Identify any negative consequences of your behaviour

If you are using drugs or drinking to excess, you might also be experiencing adverse consequences in one or more areas of your life. For example, are you going through significant difficulties at work? Have you recently had legal problems related to substance use? Are you taking risks that could cause harm? Take a look at the signs below and see if you agree with any of them:

  • You experience blackouts, or memory lapses, during or after excessive use of alcohol or drugs.
  • You neglect important family or work responsibilities in order to use drugs or alcohol.
  • You have financial, legal, medical, family and/or work problems that have developed due to your alcohol or drug use.
  • You are doing things under the influence of drugs or alcohol that cause you shame or regret later on.
  • You take risks that could be harmful to you or to others, such as having unsafe sex or driving while you are high or drunk.

Consider the risk factors of addiction

Along with understanding the basic mechanisms of addiction and its common signs, it’s worthwhile to think about some of the biological and environmental factors linked to an increased risk of addiction. One major risk factor is genetics. People who have addiction in their family are at a much greater risk of developing one than are people with no family history of addiction. Take a moment to reflect on your family members – it might be helpful to draw a family tree here. As far as you know, has anyone in your family struggled with substance use problems? It could be useful to ask your parents or other close relatives about their family members, too.
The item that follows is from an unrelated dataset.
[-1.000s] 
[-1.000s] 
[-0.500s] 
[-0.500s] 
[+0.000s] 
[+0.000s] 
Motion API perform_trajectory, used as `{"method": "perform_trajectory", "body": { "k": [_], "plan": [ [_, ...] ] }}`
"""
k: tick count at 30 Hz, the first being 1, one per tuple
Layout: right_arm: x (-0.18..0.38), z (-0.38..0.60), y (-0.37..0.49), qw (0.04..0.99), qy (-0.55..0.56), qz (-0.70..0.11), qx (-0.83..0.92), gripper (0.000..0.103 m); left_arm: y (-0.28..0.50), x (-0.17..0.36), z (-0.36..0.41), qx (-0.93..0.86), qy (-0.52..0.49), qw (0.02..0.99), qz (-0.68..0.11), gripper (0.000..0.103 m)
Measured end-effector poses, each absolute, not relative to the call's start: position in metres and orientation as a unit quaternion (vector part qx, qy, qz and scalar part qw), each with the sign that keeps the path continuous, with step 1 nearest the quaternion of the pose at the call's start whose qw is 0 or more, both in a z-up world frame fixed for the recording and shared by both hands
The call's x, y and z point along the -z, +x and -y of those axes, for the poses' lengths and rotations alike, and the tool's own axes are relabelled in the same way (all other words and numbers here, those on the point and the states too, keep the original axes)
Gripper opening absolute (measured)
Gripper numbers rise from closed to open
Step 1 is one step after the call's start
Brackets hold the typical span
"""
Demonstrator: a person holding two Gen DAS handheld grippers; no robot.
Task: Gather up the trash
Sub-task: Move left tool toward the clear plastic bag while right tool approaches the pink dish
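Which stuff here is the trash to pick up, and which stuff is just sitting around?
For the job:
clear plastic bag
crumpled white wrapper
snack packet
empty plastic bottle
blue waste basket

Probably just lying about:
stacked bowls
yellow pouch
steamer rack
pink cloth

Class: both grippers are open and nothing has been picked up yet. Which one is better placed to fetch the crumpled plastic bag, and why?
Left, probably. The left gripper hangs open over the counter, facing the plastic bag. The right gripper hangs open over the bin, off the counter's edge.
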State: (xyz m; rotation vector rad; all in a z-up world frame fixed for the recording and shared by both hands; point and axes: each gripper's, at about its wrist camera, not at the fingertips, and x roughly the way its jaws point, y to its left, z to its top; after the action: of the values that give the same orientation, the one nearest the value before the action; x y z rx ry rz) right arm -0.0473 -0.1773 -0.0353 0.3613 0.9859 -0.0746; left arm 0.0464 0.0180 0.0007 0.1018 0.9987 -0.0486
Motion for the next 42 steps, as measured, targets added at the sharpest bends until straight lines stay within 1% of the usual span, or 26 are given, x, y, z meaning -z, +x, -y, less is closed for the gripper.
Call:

Another important risk factor is your environment growing up. A person who has experienced early childhood trauma, bereavement or poverty might be at a higher risk for overusing substances as a way to cope with re-experiencing difficult situations as an adult. Be kind with yourself here, and reflect on whether an adverse childhood experience is one of your potential risk factors.

Genetic and early environmental risk factors will sometimes emerge in the course of treatment for an addiction. Someone who is working with a professional therapist after struggling to control her drug use might reveal, for example, that she was physically abused in childhood, and that one of her parents drank excessively. A person does not need to have had these specific kinds of experiences or other clear-cut risk factors to develop an addiction – but when such factors are evident, it can help one gain a fuller understanding of their behaviour.
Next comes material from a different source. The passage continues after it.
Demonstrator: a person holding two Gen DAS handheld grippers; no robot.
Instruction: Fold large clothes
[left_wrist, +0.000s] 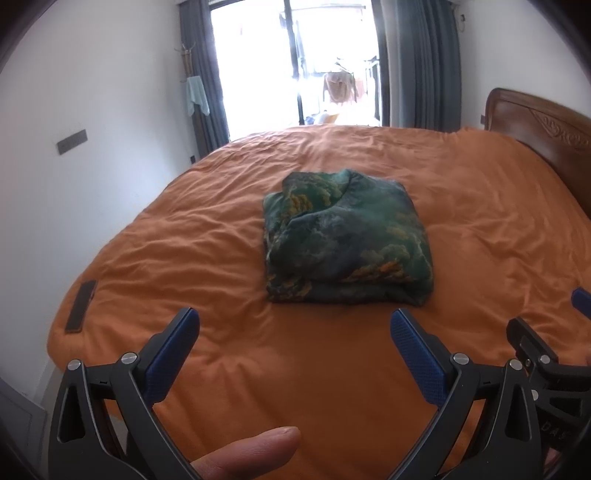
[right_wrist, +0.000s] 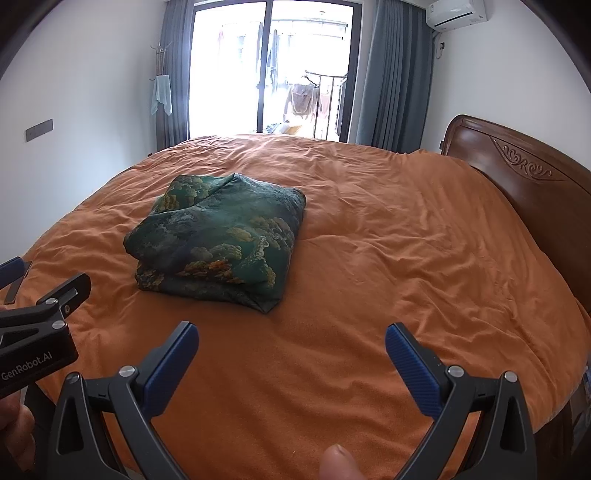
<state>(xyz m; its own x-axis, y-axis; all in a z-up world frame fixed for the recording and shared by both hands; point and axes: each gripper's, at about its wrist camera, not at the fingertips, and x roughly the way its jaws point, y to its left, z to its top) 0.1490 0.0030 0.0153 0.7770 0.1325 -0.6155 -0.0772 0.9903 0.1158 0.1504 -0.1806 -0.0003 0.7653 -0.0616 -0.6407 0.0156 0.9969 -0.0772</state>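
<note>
A green patterned garment (left_wrist: 347, 240) lies folded into a thick square bundle in the middle of the orange bed cover (left_wrist: 258, 350). My left gripper (left_wrist: 295, 325) hovers open above the cover, short of the bundle's near edge, with nothing between its blue pads. In the right wrist view the same garment (right_wrist: 221, 240) sits ahead and to the left of my right gripper (right_wrist: 291, 336), which also stands open and empty. Each gripper shows at the edge of the other's view: the right gripper (left_wrist: 543, 325) and the left gripper (right_wrist: 48, 280).
A dark phone (left_wrist: 81, 306) lies near the bed's left edge. A carved wooden headboard (right_wrist: 524, 177) bounds the right side. Beyond the bed are a glass balcony door (right_wrist: 269, 70) with grey curtains, and white walls close on the left.
</note>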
If you reflect on your own life and notice some of the common signs of addiction that I have described above, and perhaps one or more of the risk factors, this could be a great opportunity to talk to a professional about how things are going for you. Your doctor, a clinical psychologist or another qualified expert can make an assessment using the formal criteria for substance use disorders and can provide further guidance. In the Learn More section below, we’ll cover some of the first steps toward change.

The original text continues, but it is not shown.